_What the task requires_
Starting at the line with "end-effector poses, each", return every line through the final one of the data, word for word. Pictures stay out.

┌──

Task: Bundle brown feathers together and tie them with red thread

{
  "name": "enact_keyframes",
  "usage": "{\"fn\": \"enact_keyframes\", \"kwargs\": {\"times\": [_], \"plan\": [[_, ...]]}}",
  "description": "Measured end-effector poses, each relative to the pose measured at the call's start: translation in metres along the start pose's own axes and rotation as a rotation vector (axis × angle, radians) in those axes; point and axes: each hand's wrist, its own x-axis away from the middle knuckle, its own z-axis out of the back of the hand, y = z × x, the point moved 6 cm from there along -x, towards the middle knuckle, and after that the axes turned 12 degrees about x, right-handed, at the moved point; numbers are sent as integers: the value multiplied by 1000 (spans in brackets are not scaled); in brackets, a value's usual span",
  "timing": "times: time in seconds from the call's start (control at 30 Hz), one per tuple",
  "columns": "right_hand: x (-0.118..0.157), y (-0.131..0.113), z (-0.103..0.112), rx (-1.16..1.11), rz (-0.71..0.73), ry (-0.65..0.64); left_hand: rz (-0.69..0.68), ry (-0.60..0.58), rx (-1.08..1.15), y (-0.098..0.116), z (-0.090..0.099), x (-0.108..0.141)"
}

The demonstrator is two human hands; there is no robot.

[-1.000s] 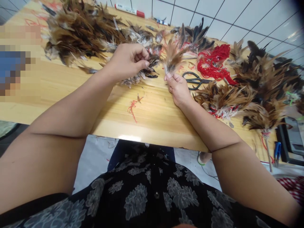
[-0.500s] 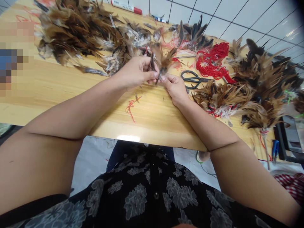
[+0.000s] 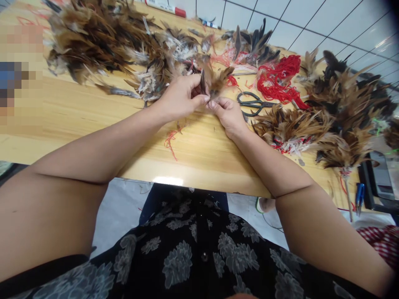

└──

_Result_
  "description": "Measured end-effector poses, each relative to the pose measured at the call's start: translation in metres along the start pose's own axes and rotation as a rotation vector (axis × angle, radians) in those axes; point and axes: each hand's wrist, its own x-axis away from the middle knuckle, its own z-axis out of the back of the hand, y = z × x, the point moved 6 cm from there along -x, towards the middle knuckle, and after that the axes turned 12 degrees about x, right-handed, at the moved point; numbers are sent as integers: the value multiplied by 1000 (spans in brackets are not scaled); in brackets, a value's usual span",
  "timing": "times: time in seconds from the call's start (control at 30 Hz), one per tuple",
  "columns": "right_hand: x (-0.118..0.157), y (-0.131..0.113), z (-0.103..0.112), rx (-1.16..1.11), rz (-0.71..0.73), ry (-0.65..0.64); left_hand: rz (-0.69..0.68), ry (-0.60..0.58), rx (-1.08..1.15), y (-0.098..0.116), z (-0.090..0.099), x (-0.108..0.141)"
}

The demonstrator is two human hands; there is no robot.

[-1.000s] 
[-0.500s] 
[+0.000s] 

Nothing more is required for this exercise.